Ганжа почти с ужасом взглянул на Хмельницкого. Не гнева гетмана он опасался, наоборот, поражался его холуйскому терпению. Квадратная фигура полковника буквально округлилась от гнева. Еще немного, и она могла взорваться, подобно вертящемуся у кареты пушечному ядру.
– Что ж, – наконец заговорил Хмельницкий. – Если ты называешь меня рабом… Тогда я сделаю все возможное, чтобы ты обязательно прошел через самое поганое, самое низменное рабство.
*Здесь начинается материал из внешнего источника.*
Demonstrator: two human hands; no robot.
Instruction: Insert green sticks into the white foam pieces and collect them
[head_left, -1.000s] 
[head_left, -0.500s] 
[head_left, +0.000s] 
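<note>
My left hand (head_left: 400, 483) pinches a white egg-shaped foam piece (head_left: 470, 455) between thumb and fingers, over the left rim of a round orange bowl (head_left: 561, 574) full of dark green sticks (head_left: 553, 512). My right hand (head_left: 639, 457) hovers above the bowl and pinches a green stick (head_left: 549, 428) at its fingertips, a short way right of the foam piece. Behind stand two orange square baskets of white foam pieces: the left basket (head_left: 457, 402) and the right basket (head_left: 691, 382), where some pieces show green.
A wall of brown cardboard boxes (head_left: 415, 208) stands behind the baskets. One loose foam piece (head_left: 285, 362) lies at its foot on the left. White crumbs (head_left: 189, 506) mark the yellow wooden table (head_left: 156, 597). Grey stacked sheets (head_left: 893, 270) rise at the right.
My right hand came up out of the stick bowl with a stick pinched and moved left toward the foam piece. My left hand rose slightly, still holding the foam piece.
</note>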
Чтобы не только ты, но и тебе подобные, прошли через него как через адово чистилище.
Хмельницкий повернулся и отошел к ожидавшим неподалеку Савуру и Урбачу, которые стали теперь почти бессменными его телохранителями.
– Граф потому такой гордый, что он все еще в панцире и в шелках, – бросил кость возмущенной толпе казаков полковник Ганжа. – Так вытряхните же его из всего этого! Пусть он предстанет перед вами таким, каким есть на самом деле – весь из мокрых порток и дерьма!
Швырнул ее, эту кость гнева, и отошел туда же, где остановился Хмельницкий. Не успел он обойти карету, как толпа повстанцев уже сорвала с Потоцкого латы, одежду, перстни и, раздев почти донага, напялила на него чью-то грубую крестьянскую сорочку.
– Этого связать и держать в путах, пока его не заберут с собой ордынцы, – приказал Хмельницкий, презрительно осматривая то, что являл собой теперь некогда гордый коронный гетман. – Всех остальных пленных офицеров приглашаю сегодня вечером к своему столу, который станет для нас всех – побежденных и победителей – столом рыцарской чести. Слава воинству Христа и Сечи!
– Слава гетману Сечи и обоих берегов Днепра! – взревело присмиревшее было казачье воинство пересохшими от жажды глотками.
* * *
Тысячи изрубленных тел. Кровавые отметины ядер на боковинах перевернутых повозок. Бредовые стенания раненых воинов и ржание недобитых, с развороченными крупами лошадей…
Когда умолкают битвы и над полями сражений развеиваются сгустки пороха и ненависти, в награду победителям достаются триумфальное зрелище вселенской агонии, проклятия пленных и хорал воинственных душ, уже покинувших землю, но еще не принятых небесами.
Возле увязшего в болоте орудия Хмельницкий остановился и почти с минуту рассматривал громадного плечистого польского артиллериста, привалившегося плечами к пушечному стволу, словно он присел передохнуть после утренней жатвы. В груди его торчали две стрелы, в брюшине – копье, плечо было прострелено пулей. Копье, очевидно, оказалось последним, что сразило его, но, уже упав замертво, он все еще сжимал в руке саблю, до конца защищая свое орудие.